Disaster Recovery


The following examples are taken from Ian Ward’s talk at the CKANConf Ottawa 2015 as published on his blog. Exporting data (backup), restoring to same (disaster recovery) or remote (migration) instance:

ckanapi dump groups | ssh otherbox ckanapi load groups -p 3
ckanapi dump organizations | ssh otherbox ckanapi load organizations -p 3
ckanapi dump datasets | ssh otherbox ckanapi load datasets -p 3

Or pulling data from remote into local CKAN:

ckanapi dump datasets -r http://sourceckan | ckanapi load datasets -p 3

Track metadata using git:

ckanapi dump datasets > datasets.jsonl
git diff datasets.jsonl --stat
datasets.jsonl | 52 ++++++++++++++++++++++++++++++++++++----------------
1 file changed, 36 insertions(+), 16 deletions(-)

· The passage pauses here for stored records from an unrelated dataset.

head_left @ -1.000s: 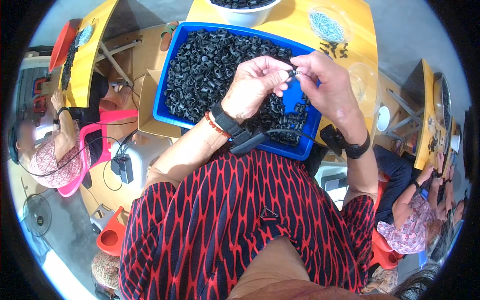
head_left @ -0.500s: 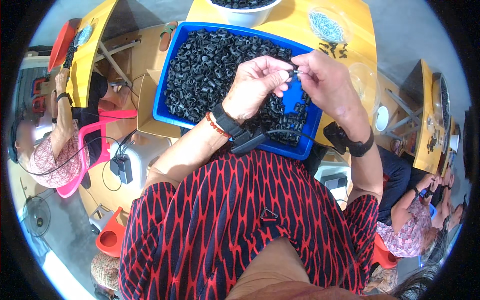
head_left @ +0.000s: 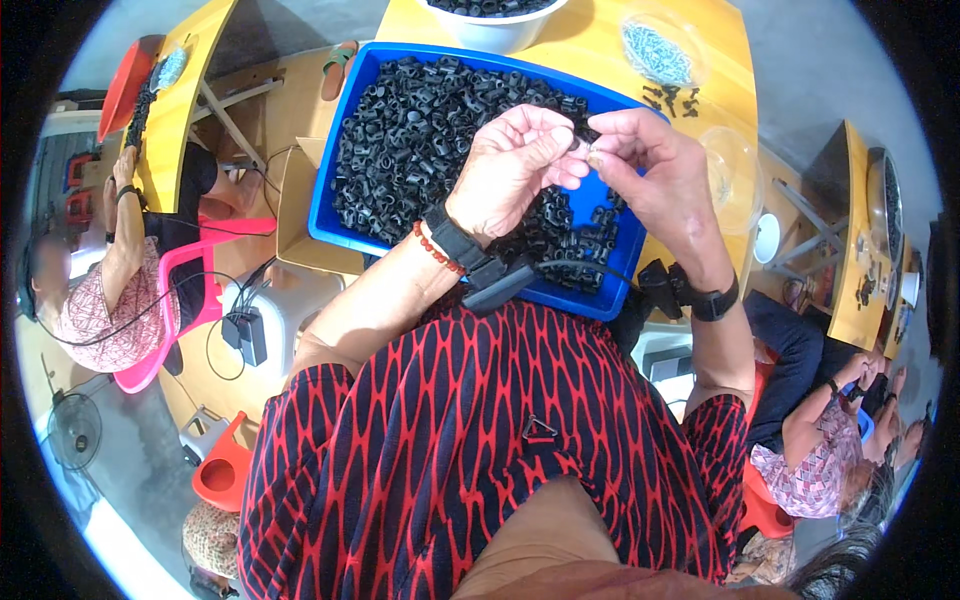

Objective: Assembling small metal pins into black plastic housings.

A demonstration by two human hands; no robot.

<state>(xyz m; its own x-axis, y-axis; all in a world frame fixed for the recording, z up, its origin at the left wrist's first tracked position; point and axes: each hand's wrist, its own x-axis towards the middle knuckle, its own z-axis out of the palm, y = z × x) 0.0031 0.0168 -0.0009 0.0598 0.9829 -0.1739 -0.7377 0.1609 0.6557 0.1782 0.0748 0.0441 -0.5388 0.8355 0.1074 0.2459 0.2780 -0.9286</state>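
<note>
My left hand (head_left: 520, 155) is closed over the bin, thumb and fingers pinching a small black plastic part (head_left: 577, 142) that is mostly hidden by the fingertips. Close against it is my right hand (head_left: 655, 165), thumb and forefinger pinched together at the same part; what lies between them is too small to make out. Below both hands sits a blue bin (head_left: 328, 190) filled with many short black tubular plastic parts (head_left: 400, 150). A patch of bare blue bottom shows under the right hand.
On the yellow table (head_left: 590, 35) stand a white bowl (head_left: 495, 35) of black parts, a clear dish of light-blue small pieces (head_left: 657, 52), loose dark pieces (head_left: 672, 100) and a clear round container (head_left: 735, 175). An open cardboard box (head_left: 300, 210) adjoins the bin. Other people work at both sides.
My right wrist has turned and its fingers have shifted slightly at the part. The shiny bit between the fingertips shows less. My left hand stays nearly in place.
</note>
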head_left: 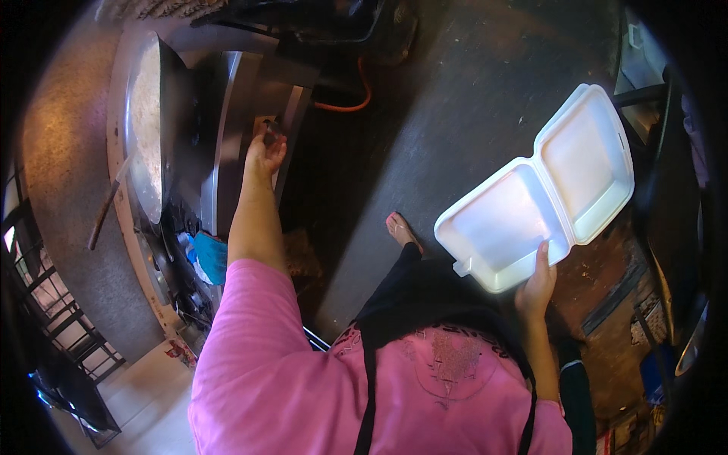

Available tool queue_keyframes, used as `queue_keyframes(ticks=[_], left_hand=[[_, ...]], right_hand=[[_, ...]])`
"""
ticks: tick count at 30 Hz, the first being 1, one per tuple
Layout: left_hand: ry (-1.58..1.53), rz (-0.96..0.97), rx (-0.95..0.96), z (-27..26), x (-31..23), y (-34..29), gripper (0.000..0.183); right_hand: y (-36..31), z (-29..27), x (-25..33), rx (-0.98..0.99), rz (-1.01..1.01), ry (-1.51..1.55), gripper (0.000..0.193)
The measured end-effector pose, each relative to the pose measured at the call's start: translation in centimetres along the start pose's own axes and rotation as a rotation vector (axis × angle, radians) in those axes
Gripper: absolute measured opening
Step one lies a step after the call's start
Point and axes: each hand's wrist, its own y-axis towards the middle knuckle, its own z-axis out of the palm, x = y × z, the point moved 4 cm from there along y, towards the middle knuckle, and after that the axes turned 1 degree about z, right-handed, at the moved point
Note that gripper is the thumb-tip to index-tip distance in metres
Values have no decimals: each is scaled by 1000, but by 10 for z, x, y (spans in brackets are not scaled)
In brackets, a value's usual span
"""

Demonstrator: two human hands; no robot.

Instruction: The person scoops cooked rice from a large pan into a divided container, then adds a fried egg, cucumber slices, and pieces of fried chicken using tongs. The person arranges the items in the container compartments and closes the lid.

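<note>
In my right hand (537, 284) is a white foam takeaway box (500, 220), its thumb over the near rim. The box lies hinged wide apart, with its lid half (588, 163) to the right and nothing inside either half. My left arm reaches out to the metal front of a stove (227, 144). There my left hand (265, 155) has its fingers closed around a dark knob (273, 130), which they partly cover. On the stove sits a wide pan (148, 125) with pale contents, and a spatula (110, 205) with a wooden handle leans at its edge.
An orange hose (362, 91) curves out beyond the stove over the dark floor (462, 114). A teal cloth (208, 258) hangs close to my left upper arm. Dark furniture (667, 189) stands at the right edge. My foot (402, 230) is on the floor ahead.
</note>
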Motion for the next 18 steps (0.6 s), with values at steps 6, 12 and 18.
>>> queue_keyframes(ticks=[6, 12, 18], left_hand=[[-73, 26, -32, 4, 5, -10, 33], [-131, 56, 121, 3, 7, 0, 41], [-175, 8, 159, 6, 10, -2, 41]], right_hand=[[0, -5, 18, 51, -63, -8, 40], [-10, 7, 17, 21, -77, 22, 41], [-32, 22, 3, 24, -65, 52, 40]])
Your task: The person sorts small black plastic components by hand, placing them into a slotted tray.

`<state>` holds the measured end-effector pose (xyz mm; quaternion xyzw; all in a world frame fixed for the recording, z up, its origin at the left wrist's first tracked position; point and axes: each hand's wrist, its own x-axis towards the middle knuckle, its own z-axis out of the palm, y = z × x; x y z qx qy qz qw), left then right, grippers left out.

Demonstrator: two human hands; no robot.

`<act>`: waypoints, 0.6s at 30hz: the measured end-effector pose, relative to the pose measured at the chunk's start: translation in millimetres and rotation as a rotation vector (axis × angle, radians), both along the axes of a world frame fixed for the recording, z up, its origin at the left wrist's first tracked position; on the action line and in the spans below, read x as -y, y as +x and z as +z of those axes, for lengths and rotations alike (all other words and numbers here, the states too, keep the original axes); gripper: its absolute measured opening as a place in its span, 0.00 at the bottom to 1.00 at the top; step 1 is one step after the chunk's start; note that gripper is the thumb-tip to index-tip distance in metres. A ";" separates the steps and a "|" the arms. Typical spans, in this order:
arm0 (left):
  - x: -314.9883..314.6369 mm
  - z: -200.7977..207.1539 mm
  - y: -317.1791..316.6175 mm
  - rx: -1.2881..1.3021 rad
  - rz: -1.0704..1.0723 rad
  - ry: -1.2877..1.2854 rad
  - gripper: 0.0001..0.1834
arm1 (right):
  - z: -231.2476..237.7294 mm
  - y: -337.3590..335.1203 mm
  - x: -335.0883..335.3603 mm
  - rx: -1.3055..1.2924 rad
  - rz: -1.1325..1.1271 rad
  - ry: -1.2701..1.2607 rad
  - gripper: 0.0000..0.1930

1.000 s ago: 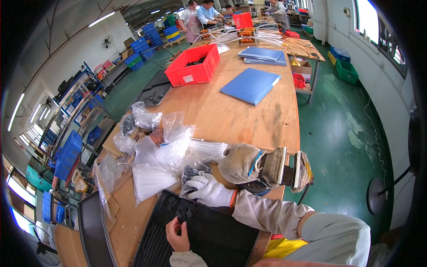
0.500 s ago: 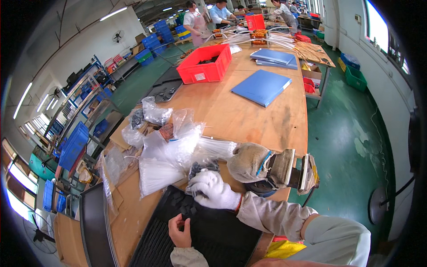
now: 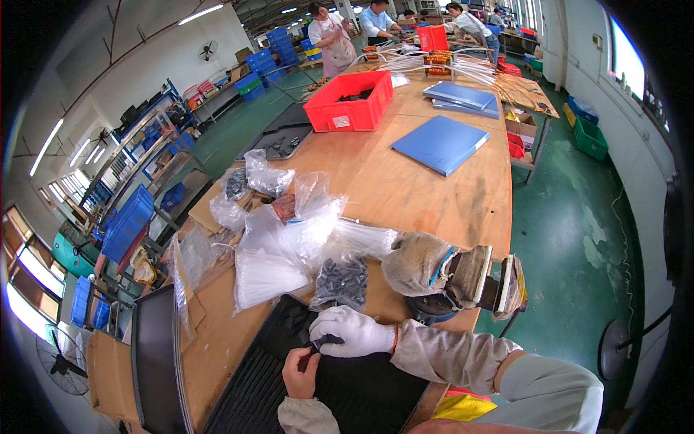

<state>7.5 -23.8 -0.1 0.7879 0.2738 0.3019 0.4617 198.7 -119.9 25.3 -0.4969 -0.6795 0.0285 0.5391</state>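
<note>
- Currently, a small black piece is sitting where the fingers of both hands are meeting, over a black tray.
- The white-gloved right hand is holding that piece, its fingers pinching closed around it.
- The bare left hand is coming up against the piece from the near left side; its fingers are bending in, with thumb and forefinger close together, and I cannot tell whether they are gripping anything.
- Just beyond the left fingers, loose black pieces are lying in the far end of the tray; to their near left, dark ridged rows are running along it.
- Straight ahead of the gloved fingers, a clear bag of dark pieces is lying on the wooden surface.
- Ahead and left of the fingers, a bag of white strips is leaning among other plastic bags.
- Ahead and right of the fingers, a cloth-wrapped device is standing near the edge.
- Well beyond the fingers, a red bin and a blue folder are resting, and people are standing around the far end.
</note>
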 end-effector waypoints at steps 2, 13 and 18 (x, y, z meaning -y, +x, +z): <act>-0.3 1.4 -1.1 0.011 0.004 -0.066 0.09 | -0.6 0.2 0.2 -0.009 0.017 -0.001 0.12; 1.9 8.0 -1.7 0.010 -0.041 -0.124 0.09 | -0.7 2.7 -1.9 0.005 0.022 0.015 0.12; 1.6 7.7 -3.0 -0.004 -0.062 -0.184 0.10 | -4.4 2.4 -3.9 -0.010 -0.020 0.013 0.11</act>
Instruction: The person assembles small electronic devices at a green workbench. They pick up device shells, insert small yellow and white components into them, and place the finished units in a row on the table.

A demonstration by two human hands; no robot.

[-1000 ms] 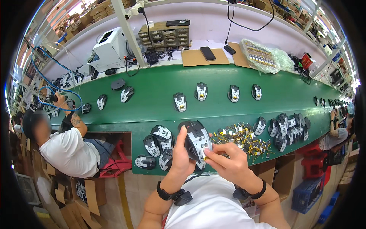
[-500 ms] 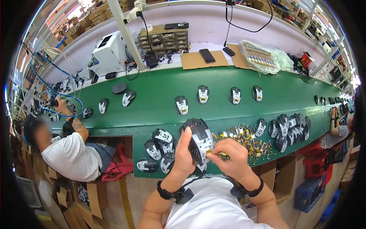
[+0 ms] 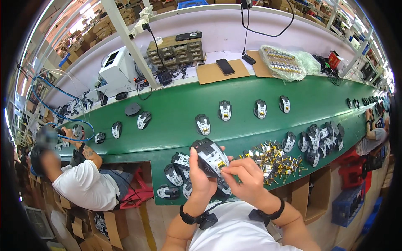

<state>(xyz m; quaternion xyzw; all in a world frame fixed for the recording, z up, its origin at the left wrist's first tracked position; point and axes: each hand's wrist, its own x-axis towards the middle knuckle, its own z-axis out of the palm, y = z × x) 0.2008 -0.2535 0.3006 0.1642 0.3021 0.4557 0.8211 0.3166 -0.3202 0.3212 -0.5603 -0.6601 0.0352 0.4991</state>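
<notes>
My left hand [image 3: 201,180] grips a black and white computer mouse [image 3: 208,154] without its top cover, tilted above the near edge of the bench. Thumb and fingers of my right hand [image 3: 246,176] are pinched together at the mouse's lower right end, on a small yellow piece [image 3: 221,164] set in its white inside. Just right of my hands lies a heap of small silver and black parts with yellow strips [image 3: 274,161]. More uncovered mice [image 3: 172,175] crowd together to the left of my left hand, some partly hidden behind it.
A row of uncovered mice [image 3: 225,110] stands along the green bench [image 3: 176,125]. Another mouse cluster [image 3: 314,140] sits to the right. A phone [image 3: 225,66] rests on cardboard at the back. One co-worker [image 3: 86,184] sits at left, another [image 3: 372,140] at far right.
The mouse has come down and left, tipped so its white inside faces up more. My right fingers stay at its end. The whole view has shifted slightly.
</notes>
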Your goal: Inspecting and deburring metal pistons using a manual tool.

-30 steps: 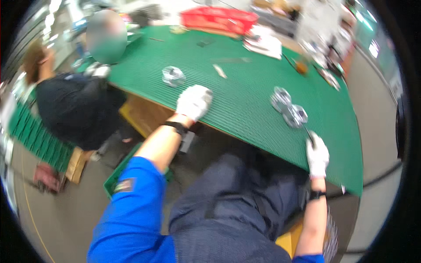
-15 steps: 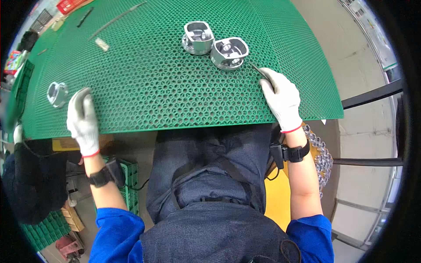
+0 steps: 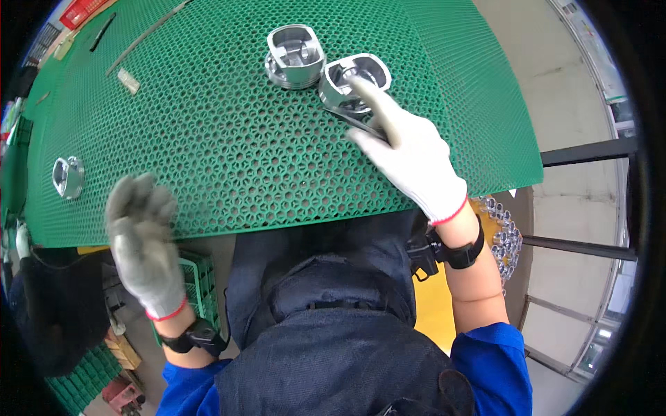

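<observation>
Two silvery metal pistons stand close together on the green perforated mat [image 3: 229, 159]: the far piston [image 3: 297, 55] and the near piston [image 3: 347, 76]. My right hand [image 3: 413, 149], in a white glove, grips a thin dark pointed tool [image 3: 354, 120] between thumb and fingers. Its index finger reaches over the near piston and hides part of it; whether it touches is unclear. My left hand [image 3: 146, 243], gloved too and blurred, hovers at the mat's front edge with fingers apart and nothing in it. A third, smaller-looking piston [image 3: 68, 177] stands beyond it at the left.
A dark stick [image 3: 103, 32], a long thin strip [image 3: 146, 38] and a small pale block [image 3: 128, 81] lie at the far left, near a red basket [image 3: 80, 10]. Many pistons [image 3: 506, 243] sit low at the right. Another person's gloved hand [image 3: 23, 239] shows at the left edge.
My right hand has moved left with the tool, to the near piston. My left hand has drawn back toward me, away from the left piston, and its fingers have spread.
</observation>
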`<state>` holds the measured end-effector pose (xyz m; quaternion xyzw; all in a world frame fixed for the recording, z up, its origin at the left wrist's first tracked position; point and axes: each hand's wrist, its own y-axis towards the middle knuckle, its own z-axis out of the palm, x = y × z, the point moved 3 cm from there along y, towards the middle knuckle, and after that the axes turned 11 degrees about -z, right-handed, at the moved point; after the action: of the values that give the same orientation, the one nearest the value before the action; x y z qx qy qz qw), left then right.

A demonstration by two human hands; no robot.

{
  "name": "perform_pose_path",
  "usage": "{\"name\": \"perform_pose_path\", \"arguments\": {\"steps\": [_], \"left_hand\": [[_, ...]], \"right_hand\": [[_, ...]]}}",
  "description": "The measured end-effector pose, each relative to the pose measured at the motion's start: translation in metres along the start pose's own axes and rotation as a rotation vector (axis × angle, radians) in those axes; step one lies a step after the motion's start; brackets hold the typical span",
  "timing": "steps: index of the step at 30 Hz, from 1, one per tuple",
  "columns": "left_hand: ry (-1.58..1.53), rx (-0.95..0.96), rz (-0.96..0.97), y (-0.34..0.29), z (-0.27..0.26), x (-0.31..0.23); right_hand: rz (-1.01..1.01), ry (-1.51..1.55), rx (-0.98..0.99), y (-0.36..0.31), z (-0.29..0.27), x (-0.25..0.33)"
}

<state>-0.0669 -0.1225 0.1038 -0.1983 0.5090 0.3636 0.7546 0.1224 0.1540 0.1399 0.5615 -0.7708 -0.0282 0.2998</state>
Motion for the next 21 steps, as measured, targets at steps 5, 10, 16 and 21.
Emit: {"name": "perform_pose_path", "arguments": {"steps": [5,10,16,21], "left_hand": [[-0.383,0.315,-0.428,0.003,0.081,0.043],[-0.394,0.254,-0.680,-0.026,0.118,0.056],[-0.381,0.313,-0.676,-0.037,0.117,0.055],[-0.689,0.382,-0.763,-0.045,0.107,0.038]], "right_hand": [[-0.129,-0.164,0.046,0.007,0.013,0.001],[-0.334,0.305,0.079,-0.038,-0.002,0.040],[-0.267,0.959,0.102,-0.074,-0.002,0.058],[0.005,0.613,0.149,-0.093,-0.008,0.053]]}}
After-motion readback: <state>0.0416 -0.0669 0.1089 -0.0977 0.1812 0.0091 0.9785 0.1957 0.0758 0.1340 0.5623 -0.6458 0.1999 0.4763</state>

head -5 datasets.jsonl | jq .title
jq 'select(.organization.name!="nrcan-rncan")' -c datasets.jsonl | wc -l

Distributed loading:

split -n l/3 datasets.jsonl part
ckanapi load datasets -r http://web1 -a ... < partaa &
ckanapi load datasets -r http://web2 -a ... < partab &
ckanapi load datasets -r http://web3 -a ... < partac &

Create a database snapshot from inside a datacats environment:

(ckan)ubuntu@ip:/var/projects/ckan/SOURCE$ datacats paster db dump ../snapshot-DATE.sql

Notes: * SOURCE is the datacats CKAN environment to be backed up * DATE is the current datetime * datacats paster db will run in the /ckan source directory, so the prefix ../ will create the file in the current directory

Backup & Restore


Ckanapi does not export users with password hashes. We’ll have to migrate existin users manually.:

sudo su
sudo -u postgres pg_dump -a -O -t user -f user.sql ckan_private

# chown to datacats user and appropriate group
sudo chown ubuntu:www-data user.sql

# delete lines "default", "logged_in", "visitor" from user.sql

# print passwords in datacats env:
cat ~/.datacats/ENV_NAME/sites/primary/passwords.ini

(datacats venv)me@machine:/path/to/ENV_NAME⟫ datacats shell

#datacats shell
(ckan)shell@ENV_NAME:~$ psql -h db -d ckan -U postgres -f user.sql
# paste password for user "postgres"

(ckan)shell@ENV_NAME:~$ exit

Groups, orgs, datasets

Run after migrating users:

ckanapi dump groups --all -p 3 -r http://source-ckan.org > groups.jsonl
ckanapi dump organizations --all -p 3 -r http://source-ckan.org > organizations.jsonl
ckanapi dump datasets --all -p 6 -r http://source-ckan.org > datasets.jsonl

ckanapi load groups -p 3 -I groups.jsonl -r http://target-ckan.org -a API_KEY
ckanapi load organizations -p 3 -I organizations.jsonl -r http://target-ckan.org -a API_KEY
ckanapi load datasets -p 3 -I datasets.jsonl -r http://target-ckan.org -a API_KEY


Run any time:

sudo rsync -Pavvr DATACATS_DATADIR/SOURCE/sites/primary/files/ DATACATS_DATADIR/TARGET/sites/primary/files/
sudo chown -R ubuntu:www-data DATACATS_DATADIR/TARGET/sites/primary/files/
  • The DATACATS_DATADIR/ defaults to ~/.datacats, but in our installation lives at /var/projects/datacats_data/
  • SOURCE and TARGET are two datacats CKAN environments
  • datacats paster runs inside the datacats environment with prefix /project/ for the current work dir
  • http://target-ckan.org has an admin API_KEY


Create a scheduled job to dump the db as well as the users, groups, orgs, datasets and rsync the dumps as well as the files (resource storage) to a secure place.